Dataset
=== Section Start ===

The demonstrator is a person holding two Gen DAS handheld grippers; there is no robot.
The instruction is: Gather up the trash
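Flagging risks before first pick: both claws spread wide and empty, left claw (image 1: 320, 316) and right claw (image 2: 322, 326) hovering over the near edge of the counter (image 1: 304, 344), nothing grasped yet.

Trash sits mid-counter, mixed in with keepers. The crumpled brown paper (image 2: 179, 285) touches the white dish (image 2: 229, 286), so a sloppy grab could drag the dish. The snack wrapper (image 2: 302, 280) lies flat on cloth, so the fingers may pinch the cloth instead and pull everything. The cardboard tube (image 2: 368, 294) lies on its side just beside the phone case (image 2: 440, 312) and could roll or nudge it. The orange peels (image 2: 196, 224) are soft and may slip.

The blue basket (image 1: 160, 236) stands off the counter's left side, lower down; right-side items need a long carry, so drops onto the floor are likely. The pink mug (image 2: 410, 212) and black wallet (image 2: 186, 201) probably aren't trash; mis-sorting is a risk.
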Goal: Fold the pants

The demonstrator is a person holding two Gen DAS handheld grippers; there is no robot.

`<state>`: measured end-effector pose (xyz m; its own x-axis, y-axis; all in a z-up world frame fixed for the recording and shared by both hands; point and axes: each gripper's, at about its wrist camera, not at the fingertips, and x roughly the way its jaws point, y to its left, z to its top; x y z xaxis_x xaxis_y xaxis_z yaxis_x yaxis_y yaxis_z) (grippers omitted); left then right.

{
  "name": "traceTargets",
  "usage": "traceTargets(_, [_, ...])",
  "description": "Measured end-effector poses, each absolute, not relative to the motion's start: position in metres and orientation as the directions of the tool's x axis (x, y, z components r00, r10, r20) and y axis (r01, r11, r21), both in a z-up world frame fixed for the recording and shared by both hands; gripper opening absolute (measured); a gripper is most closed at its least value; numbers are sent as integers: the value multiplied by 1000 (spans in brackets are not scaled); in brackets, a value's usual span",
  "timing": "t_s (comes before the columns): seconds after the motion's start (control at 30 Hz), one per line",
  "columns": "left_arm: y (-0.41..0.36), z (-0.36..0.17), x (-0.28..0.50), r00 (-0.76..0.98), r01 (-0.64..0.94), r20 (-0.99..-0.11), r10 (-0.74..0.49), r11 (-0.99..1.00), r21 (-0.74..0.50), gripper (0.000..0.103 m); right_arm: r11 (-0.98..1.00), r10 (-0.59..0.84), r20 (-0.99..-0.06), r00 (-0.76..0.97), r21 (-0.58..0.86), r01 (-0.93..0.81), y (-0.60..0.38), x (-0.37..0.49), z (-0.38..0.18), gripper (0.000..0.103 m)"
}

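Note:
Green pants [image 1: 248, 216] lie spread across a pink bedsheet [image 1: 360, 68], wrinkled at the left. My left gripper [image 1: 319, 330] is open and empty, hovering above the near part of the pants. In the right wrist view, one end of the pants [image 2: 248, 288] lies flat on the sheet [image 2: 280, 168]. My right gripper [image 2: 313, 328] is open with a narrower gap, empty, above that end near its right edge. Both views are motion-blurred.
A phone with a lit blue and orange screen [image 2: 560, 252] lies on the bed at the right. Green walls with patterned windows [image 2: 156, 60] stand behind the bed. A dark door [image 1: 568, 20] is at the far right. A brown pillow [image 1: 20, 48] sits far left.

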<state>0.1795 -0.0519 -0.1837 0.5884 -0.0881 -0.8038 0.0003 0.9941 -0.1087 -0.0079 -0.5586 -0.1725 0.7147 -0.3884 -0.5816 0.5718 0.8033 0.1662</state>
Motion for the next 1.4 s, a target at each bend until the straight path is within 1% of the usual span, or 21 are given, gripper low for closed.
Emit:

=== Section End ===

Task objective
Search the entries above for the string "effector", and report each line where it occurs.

Output
`<state>`: measured end-effector pose (xyz m; its own x-axis, y-axis; all in a z-up world frame fixed for the recording and shared by both hands; point and axes: each gripper's, at about its wrist camera, not at the fingertips, and x roughly the way its jaws point, y to its left, z to its top; x y z xaxis_x xaxis_y xaxis_z yaxis_x yaxis_y yaxis_z) (grippers omitted); left then right.
  "description": "Measured end-effector poses, each absolute, not relative to the motion's start: position in metres and orientation as the directions of the tool's x axis (x, y, z components r00, r10, r20) and y axis (r01, r11, r21), both in a z-up world frame fixed for the recording and shared by both hands; gripper opening absolute (measured); a gripper is most closed at its least value; numbers are sent as integers: the value multiplied by 1000 (spans in brackets are not scaled); in brackets, a value's usual span",

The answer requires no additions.